Mental health care follows the bio-psychosocial model, and religion is considered one of the most important psycho-social factors in human life. 24 In our study, help seeking behaviours were seen to traverse boundaries of religion — It was found that about 15% of participants used combined practices from more than one religion. These findings are supported by another study that explored religious healing in psychiatric patients attending a hospital in Tamil Nadu, South India, which found that 66% followed faith healing and that the religion of the healer or place of worship is of less significance.12 Hence, it is important to recognize the role played by religious beliefs in the treatment and prevention of mental disorders.25,26

It is also important to assess the reasons for seeking other practices and not following modern treatment, as it may help in modifying management plans to suit the needs of the specific patient. The present study found that 92% of participants felt that fear of side effects of psychiatric medications could be preventing people from seeking psychiatric treatment, and 51.5% and 57% respectively felt economic burden and stigma could be the deterrent.

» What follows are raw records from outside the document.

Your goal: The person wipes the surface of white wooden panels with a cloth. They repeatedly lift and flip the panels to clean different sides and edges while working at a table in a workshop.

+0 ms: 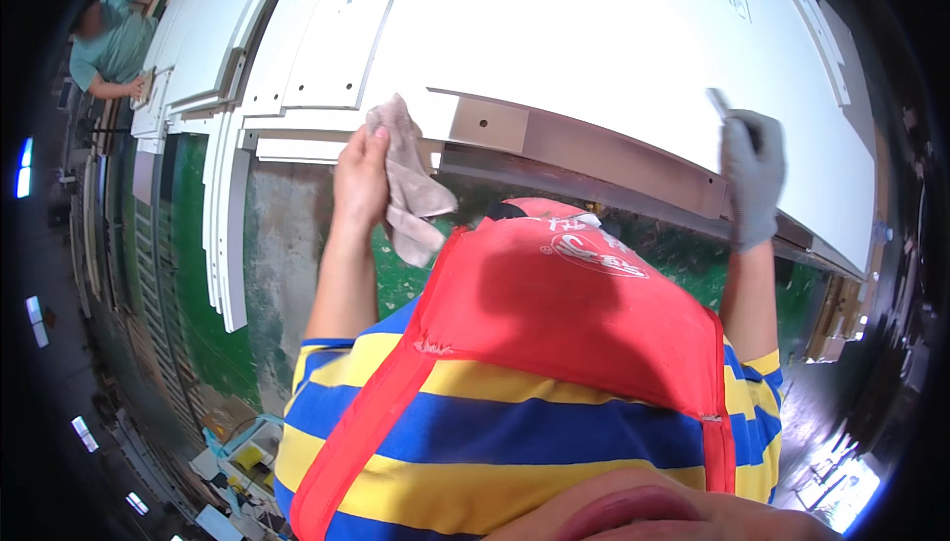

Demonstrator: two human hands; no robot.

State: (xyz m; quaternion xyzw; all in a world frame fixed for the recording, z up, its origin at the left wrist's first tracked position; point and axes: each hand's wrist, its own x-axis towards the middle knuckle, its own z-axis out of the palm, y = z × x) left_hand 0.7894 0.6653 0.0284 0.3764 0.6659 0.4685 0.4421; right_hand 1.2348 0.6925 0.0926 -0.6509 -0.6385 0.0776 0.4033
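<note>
My bare left hand (pixel 360 179) pinches a crumpled, pale pinkish-grey cloth (pixel 417 196), which hangs down over the near edge of the work surface. A grey work glove covers my right hand (pixel 755 173), its fingers curled around a small, flat grey tool (pixel 718 101). The tool's short end sticks out above the fist; its kind is too blurred to tell. Before me lies a large white panel (pixel 564 36), strongly overexposed. Along its near side runs a brownish-grey edge piece (pixel 623 151) with round holes, close to my right hand.
White drilled panels (pixel 319 51) lie to the left, with a stack of narrow white boards (pixel 226 244) jutting toward me. Slim strips (pixel 809 21) lie at the far right. A co-worker (pixel 115 43) in a light green shirt leans at the far-left panels. The floor (pixel 215 340) is green.
</note>
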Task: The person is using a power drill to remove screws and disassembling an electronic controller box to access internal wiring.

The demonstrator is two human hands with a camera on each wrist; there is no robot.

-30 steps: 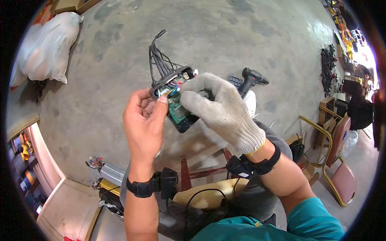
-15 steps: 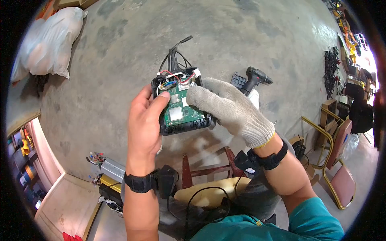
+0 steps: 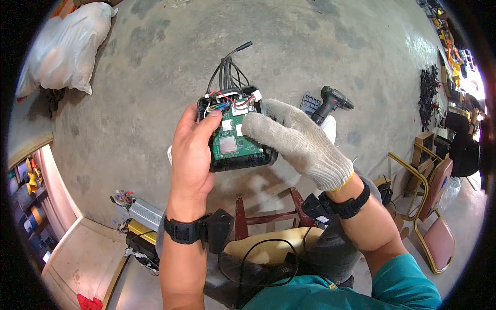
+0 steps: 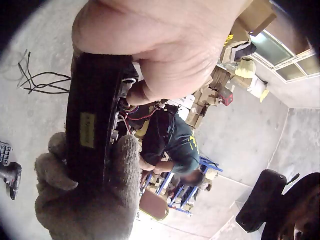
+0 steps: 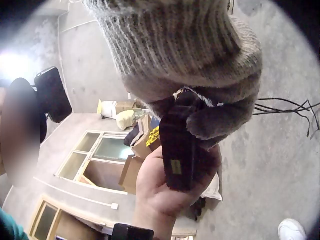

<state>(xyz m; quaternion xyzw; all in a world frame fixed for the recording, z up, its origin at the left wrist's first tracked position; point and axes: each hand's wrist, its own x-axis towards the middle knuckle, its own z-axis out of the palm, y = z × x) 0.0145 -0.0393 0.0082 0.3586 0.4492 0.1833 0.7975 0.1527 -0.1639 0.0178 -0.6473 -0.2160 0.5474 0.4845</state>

A similar study on influence of sociocultural factors on help seeking behaviour reported that trust, easy availability and accessibility, recommendations by significant others and belief in supernatural causation of illness were the important reasons for choosing a particular facility. 27 These findings are also supported by another study among caregivers of patients suffering from schizophrenia and psychosis.16

A major limitation of the study is social desirability bias by the respondents when enquired about belief system and cultural practices, which is difficult to control in a quantitative survey. Another limitation was recruitment of the subjects through convenient sampling. A mixed qualitative-quantitative approach would help to widen the understanding of this topic.


Many age-old beliefs influence health-seeking behaviours of those affected by mental illness. Mental health care should be developed with due consideration for cultural beliefs and practices. Findings of the present study should call the attention of policy makers, planners and higher authorities, at the state as well as local level, to various issues that might result from these practices, as they may delay seeking medical help and thereby adversely affect the illness prognosis.